The problem:
Using the data below, print exactly the line with "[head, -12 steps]", the line with "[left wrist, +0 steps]", and every line between them, but none of the pictures.
——————————
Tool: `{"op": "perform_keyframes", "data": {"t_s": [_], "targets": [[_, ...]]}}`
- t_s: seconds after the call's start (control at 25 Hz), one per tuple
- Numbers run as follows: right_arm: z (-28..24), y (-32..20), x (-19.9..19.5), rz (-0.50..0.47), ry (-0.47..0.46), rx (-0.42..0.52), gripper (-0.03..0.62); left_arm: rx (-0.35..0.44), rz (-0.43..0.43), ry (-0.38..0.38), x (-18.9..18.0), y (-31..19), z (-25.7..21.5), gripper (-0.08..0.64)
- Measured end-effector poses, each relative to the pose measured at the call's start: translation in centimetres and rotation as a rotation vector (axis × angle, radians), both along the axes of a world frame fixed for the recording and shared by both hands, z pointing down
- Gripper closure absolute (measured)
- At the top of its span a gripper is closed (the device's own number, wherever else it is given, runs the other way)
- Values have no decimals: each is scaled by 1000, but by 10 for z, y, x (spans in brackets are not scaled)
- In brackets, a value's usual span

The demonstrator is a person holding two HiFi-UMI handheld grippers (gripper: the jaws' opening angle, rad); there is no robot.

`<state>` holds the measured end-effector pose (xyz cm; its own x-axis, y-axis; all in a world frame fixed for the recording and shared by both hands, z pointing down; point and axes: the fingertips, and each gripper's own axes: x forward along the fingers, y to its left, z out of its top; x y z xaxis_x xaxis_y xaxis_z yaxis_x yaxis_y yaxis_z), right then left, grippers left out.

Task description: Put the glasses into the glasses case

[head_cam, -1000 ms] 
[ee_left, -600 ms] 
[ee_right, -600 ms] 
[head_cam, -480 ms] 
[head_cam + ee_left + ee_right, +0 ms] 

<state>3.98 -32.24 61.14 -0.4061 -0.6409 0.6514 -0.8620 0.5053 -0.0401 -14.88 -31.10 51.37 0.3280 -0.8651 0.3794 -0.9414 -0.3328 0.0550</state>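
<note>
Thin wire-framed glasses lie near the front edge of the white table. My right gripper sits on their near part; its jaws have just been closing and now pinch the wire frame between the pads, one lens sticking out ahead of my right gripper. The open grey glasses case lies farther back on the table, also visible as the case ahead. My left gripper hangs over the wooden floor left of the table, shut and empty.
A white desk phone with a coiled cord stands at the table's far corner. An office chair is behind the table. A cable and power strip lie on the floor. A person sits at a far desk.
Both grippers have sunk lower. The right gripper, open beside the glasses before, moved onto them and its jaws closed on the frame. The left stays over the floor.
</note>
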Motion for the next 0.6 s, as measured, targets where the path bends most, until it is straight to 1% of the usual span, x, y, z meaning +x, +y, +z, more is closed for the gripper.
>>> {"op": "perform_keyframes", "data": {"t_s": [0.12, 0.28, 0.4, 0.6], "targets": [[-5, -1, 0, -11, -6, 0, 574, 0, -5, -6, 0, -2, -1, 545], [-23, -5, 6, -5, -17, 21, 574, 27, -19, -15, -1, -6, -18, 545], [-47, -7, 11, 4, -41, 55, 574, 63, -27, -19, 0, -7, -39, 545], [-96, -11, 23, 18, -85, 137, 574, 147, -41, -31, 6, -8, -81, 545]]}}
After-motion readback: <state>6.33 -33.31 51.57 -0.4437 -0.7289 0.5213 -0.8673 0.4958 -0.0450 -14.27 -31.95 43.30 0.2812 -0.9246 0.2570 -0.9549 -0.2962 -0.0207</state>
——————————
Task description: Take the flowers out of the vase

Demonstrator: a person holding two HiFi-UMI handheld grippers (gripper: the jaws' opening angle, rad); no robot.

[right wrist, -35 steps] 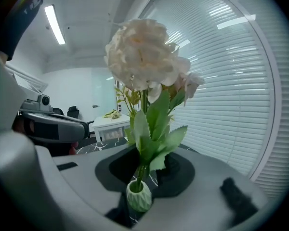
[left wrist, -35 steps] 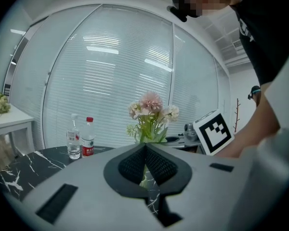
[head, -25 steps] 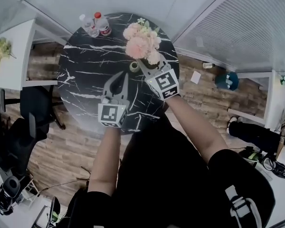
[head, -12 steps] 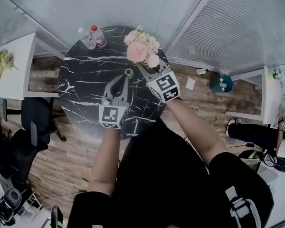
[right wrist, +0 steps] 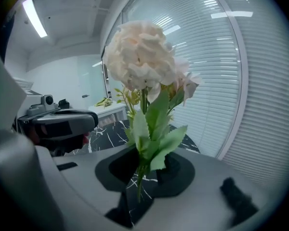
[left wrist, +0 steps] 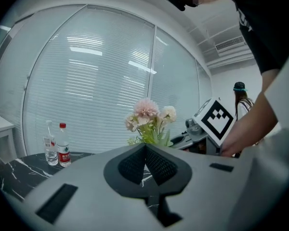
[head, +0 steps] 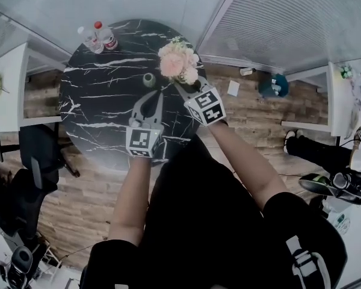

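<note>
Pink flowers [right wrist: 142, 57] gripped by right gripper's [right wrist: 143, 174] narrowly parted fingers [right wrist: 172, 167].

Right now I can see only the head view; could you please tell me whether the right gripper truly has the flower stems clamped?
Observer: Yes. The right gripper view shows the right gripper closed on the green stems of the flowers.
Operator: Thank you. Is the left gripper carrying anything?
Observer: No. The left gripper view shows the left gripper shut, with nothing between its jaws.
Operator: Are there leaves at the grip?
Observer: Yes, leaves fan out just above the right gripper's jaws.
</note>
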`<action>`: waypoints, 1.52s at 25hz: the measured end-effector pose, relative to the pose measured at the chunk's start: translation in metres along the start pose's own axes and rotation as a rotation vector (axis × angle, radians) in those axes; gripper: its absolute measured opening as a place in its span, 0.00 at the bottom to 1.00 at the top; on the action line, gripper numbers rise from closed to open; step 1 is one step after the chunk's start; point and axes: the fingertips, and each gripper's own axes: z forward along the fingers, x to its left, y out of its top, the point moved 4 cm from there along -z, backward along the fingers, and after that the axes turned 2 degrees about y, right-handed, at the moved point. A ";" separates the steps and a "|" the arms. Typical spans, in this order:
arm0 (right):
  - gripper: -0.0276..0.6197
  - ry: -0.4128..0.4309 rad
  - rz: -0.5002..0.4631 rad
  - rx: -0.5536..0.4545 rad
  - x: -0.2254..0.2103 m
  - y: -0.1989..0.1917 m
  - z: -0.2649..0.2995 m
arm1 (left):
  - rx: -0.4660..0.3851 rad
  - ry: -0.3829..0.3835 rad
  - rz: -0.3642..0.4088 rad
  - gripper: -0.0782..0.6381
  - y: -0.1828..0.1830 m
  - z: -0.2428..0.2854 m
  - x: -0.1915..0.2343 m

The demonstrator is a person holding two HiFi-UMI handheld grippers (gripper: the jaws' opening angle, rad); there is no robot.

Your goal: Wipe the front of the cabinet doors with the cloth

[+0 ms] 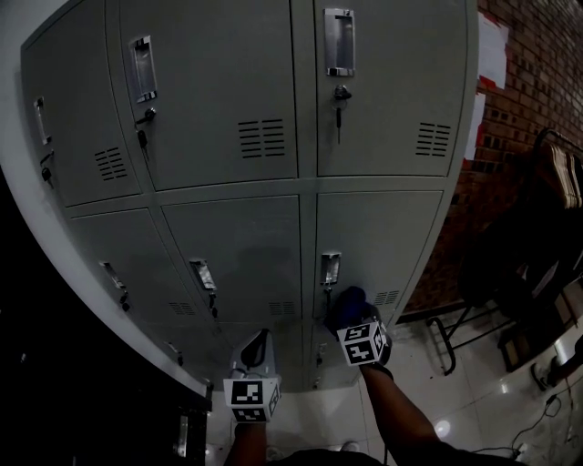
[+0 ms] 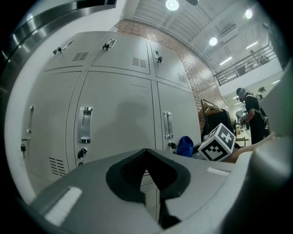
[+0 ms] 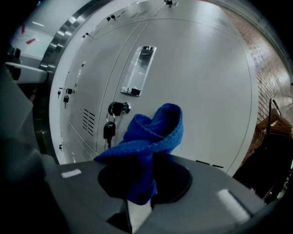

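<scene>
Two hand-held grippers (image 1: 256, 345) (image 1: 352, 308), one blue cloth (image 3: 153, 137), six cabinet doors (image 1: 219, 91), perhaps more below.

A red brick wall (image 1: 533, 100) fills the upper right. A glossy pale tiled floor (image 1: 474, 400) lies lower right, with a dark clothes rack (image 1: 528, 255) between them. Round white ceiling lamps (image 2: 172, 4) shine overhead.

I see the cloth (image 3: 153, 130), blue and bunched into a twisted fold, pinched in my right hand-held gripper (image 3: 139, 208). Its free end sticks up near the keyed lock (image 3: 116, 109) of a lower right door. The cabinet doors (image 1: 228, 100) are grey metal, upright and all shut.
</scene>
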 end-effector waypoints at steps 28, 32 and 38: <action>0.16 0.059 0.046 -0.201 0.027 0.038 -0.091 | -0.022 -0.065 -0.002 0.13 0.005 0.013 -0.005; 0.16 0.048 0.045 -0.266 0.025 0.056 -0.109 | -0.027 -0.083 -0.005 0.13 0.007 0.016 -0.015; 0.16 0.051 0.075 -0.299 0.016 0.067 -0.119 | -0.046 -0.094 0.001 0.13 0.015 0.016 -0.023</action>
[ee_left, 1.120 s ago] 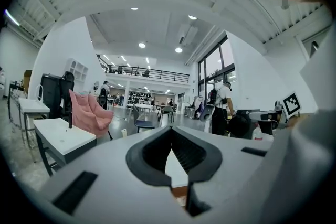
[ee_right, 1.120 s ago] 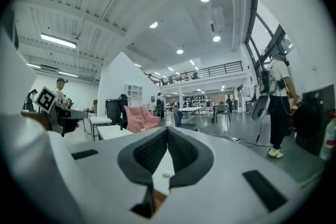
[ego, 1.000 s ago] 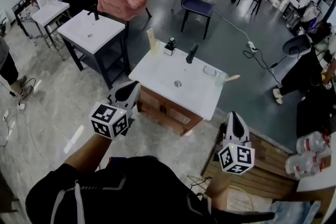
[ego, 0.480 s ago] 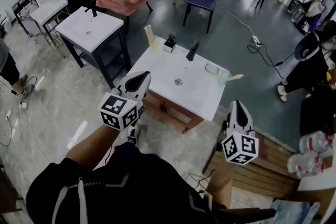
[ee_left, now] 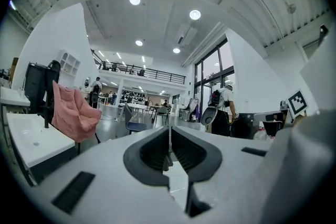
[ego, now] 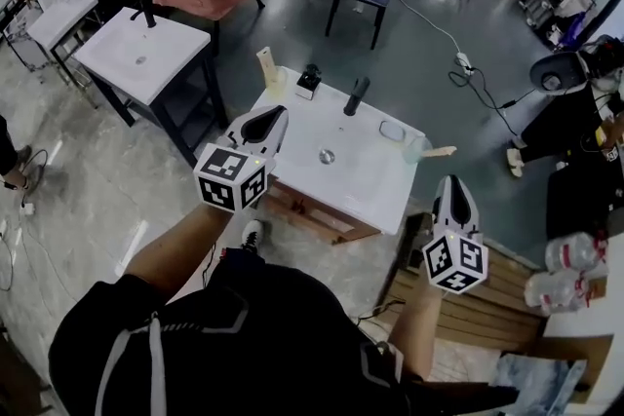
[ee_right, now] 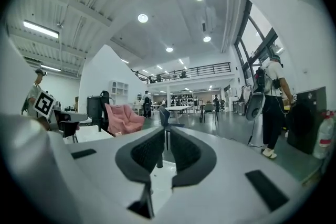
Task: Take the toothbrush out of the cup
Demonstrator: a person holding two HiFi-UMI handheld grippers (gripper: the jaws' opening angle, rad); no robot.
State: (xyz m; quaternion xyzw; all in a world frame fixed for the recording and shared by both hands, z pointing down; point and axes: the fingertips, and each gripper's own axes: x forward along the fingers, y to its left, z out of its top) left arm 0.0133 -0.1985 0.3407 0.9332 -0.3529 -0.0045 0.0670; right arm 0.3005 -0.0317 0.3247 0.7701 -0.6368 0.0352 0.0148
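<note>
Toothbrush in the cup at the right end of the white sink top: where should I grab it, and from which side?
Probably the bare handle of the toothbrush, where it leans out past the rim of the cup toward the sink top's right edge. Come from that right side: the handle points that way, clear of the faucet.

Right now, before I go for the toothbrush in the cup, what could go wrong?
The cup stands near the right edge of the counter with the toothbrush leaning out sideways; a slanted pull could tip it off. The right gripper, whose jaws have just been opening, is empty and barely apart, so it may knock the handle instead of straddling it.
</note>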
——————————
Reply to the exercise:
[head, -12 steps] 
[right wrist, +0 steps] 
[left wrist, +0 steps] 

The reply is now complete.